→ **WHAT YOU HAVE TO DO**:
Treat the line containing "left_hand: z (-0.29" as the last one, and return every line exactly from the first line of the material below up to it.

→ **RECORDS FOR THE EXERCISE**:

####

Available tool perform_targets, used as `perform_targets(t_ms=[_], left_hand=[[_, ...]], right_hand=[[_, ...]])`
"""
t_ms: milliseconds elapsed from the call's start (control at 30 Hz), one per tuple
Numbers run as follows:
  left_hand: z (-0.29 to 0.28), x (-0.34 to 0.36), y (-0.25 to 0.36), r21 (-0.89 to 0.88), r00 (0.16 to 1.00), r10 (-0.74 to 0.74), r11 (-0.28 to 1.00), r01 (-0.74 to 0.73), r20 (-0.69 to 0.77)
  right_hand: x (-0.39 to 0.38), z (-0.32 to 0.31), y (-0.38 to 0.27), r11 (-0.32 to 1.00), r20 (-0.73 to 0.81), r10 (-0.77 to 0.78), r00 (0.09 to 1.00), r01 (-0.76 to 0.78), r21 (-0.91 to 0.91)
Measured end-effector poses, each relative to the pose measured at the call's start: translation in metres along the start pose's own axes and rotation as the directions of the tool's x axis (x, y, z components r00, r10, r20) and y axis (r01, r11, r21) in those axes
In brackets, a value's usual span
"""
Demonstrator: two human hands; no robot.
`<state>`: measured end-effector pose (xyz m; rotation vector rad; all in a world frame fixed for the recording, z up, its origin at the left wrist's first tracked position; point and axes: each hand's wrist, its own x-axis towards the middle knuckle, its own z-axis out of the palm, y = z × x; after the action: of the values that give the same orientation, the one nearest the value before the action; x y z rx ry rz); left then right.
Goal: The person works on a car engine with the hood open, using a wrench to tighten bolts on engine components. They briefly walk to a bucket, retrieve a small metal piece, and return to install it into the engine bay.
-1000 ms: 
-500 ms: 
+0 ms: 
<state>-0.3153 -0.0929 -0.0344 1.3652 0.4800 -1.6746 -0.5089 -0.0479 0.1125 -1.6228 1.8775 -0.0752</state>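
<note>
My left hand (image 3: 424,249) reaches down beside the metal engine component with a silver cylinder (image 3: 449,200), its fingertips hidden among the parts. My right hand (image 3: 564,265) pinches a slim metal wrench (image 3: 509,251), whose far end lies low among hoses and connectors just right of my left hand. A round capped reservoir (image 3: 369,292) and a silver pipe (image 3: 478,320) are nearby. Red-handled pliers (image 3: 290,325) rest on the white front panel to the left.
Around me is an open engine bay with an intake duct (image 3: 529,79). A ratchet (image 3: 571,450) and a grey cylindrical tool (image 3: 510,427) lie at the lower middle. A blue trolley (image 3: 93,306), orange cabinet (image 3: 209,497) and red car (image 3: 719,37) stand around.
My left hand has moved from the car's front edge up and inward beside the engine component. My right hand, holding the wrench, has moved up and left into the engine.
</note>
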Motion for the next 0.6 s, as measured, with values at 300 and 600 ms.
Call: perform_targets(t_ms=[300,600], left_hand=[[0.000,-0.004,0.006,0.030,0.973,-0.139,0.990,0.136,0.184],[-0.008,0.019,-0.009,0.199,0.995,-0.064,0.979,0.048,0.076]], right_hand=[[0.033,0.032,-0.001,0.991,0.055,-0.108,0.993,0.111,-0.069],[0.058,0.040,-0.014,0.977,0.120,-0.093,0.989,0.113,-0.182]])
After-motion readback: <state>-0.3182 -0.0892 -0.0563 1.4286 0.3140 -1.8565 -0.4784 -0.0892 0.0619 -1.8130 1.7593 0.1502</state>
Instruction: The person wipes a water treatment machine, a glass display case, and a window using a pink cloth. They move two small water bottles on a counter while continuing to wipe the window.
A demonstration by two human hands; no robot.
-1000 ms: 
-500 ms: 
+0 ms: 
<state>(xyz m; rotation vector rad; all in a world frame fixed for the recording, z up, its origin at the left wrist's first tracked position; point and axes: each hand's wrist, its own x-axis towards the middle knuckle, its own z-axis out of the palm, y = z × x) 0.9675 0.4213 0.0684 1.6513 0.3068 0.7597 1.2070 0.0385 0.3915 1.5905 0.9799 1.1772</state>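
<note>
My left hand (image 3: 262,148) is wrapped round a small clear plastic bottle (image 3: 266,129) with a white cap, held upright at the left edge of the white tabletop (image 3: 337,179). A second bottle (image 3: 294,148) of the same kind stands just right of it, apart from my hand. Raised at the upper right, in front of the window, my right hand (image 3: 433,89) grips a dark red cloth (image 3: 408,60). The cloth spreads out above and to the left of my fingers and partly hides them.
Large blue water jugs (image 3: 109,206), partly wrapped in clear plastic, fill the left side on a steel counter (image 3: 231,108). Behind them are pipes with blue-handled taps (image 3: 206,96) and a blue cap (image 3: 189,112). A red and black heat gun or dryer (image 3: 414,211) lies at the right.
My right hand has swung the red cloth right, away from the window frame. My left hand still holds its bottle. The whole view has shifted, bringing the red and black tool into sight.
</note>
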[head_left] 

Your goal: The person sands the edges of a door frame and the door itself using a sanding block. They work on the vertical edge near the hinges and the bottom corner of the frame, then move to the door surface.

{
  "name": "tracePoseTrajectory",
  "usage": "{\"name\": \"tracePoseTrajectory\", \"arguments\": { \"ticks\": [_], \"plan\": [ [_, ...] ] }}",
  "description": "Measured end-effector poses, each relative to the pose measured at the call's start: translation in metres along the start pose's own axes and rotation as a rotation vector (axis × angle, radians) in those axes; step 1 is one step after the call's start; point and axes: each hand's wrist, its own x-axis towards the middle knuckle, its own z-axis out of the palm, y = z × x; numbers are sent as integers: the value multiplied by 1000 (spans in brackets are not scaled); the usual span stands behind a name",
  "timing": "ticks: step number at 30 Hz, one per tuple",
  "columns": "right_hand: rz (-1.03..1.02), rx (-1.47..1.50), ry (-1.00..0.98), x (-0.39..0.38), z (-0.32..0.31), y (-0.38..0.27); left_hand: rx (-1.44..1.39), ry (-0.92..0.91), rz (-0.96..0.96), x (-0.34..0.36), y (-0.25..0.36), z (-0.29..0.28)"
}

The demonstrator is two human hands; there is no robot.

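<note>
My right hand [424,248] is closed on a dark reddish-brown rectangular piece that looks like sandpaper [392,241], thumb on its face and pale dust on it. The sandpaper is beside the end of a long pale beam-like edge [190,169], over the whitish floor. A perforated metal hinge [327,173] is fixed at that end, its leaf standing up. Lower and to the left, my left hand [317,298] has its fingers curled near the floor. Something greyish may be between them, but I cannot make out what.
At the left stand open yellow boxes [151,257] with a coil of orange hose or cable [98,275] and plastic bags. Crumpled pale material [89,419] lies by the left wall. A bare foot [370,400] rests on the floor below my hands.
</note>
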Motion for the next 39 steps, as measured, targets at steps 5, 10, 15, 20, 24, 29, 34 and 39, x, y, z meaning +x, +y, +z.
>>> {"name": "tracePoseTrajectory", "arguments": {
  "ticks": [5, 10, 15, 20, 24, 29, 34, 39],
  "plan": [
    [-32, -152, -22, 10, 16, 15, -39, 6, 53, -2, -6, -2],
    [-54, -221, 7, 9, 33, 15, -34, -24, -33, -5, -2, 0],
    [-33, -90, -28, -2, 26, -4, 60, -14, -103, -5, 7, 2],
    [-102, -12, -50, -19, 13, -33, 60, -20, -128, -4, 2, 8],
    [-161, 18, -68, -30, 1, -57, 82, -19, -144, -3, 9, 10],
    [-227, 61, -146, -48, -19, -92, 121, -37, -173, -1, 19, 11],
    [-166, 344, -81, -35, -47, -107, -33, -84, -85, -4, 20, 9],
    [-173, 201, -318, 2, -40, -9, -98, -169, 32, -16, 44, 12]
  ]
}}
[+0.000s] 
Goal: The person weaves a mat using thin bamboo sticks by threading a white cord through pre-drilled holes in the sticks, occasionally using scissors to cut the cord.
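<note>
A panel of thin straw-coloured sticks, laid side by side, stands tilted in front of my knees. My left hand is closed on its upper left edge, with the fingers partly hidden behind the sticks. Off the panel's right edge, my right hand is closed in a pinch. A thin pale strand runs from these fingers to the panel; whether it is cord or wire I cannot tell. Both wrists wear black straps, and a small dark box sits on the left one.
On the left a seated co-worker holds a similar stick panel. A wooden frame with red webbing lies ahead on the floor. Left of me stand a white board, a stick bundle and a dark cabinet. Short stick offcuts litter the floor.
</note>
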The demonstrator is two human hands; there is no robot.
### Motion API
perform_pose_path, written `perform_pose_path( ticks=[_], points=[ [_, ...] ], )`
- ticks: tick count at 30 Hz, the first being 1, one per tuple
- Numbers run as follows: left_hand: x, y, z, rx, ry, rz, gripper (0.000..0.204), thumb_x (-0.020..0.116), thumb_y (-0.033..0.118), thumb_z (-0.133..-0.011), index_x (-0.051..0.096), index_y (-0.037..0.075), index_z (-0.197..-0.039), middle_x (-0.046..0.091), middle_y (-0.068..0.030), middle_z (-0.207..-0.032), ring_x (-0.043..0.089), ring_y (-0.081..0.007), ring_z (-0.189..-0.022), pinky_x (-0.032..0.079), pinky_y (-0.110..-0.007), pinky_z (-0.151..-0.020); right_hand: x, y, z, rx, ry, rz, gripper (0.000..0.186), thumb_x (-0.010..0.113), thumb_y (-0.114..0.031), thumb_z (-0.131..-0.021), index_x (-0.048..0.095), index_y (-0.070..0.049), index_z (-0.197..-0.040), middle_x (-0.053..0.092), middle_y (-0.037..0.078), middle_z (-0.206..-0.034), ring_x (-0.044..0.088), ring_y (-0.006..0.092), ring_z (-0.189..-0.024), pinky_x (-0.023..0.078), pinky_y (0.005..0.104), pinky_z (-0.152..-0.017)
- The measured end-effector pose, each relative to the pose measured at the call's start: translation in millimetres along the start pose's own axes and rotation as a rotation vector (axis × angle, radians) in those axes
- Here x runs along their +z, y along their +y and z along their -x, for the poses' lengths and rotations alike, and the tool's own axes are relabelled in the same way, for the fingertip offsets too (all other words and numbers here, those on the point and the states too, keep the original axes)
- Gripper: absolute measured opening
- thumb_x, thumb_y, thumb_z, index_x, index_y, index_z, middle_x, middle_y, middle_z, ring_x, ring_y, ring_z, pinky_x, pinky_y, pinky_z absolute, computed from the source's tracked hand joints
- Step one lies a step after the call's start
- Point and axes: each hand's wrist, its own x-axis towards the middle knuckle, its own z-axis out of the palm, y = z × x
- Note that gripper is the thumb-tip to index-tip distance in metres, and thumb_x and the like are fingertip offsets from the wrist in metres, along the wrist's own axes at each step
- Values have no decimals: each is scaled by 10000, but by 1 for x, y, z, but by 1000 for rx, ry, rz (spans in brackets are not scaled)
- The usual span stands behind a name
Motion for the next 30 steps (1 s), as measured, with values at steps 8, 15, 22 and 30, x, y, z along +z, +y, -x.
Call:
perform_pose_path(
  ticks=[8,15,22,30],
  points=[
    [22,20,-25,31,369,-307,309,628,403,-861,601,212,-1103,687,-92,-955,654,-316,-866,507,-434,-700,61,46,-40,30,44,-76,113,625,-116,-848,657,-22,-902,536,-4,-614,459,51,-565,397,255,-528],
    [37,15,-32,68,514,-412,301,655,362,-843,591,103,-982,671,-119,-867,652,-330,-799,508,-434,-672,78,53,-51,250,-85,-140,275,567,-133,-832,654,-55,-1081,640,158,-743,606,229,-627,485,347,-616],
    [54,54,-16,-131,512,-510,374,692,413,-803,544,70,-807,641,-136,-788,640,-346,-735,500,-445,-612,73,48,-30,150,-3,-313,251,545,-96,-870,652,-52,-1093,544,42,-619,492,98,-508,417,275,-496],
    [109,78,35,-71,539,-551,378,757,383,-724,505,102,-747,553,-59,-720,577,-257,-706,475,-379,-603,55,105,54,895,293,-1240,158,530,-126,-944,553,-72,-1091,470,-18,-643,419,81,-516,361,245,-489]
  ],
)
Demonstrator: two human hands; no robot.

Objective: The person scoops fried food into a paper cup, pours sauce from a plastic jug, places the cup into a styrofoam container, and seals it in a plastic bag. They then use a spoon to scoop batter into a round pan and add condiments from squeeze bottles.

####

→ **SOLUTION TO THIS TASK**:
Available tool perform_targets, used as `perform_targets(t_ms=[_], left_hand=[[_, ...]], right_hand=[[_, ...]])`
"""
t_ms: milliseconds elapsed from the call's start (control at 30 Hz), one per tuple
Numbers run as follows:
  left_hand: z (-0.29 to 0.28), x (-0.34 to 0.36), y (-0.25 to 0.36), r21 (-0.89 to 0.88), r00 (0.16 to 1.00), r10 (-0.74 to 0.74), r11 (-0.28 to 1.00), r01 (-0.74 to 0.73), r20 (-0.69 to 0.77)

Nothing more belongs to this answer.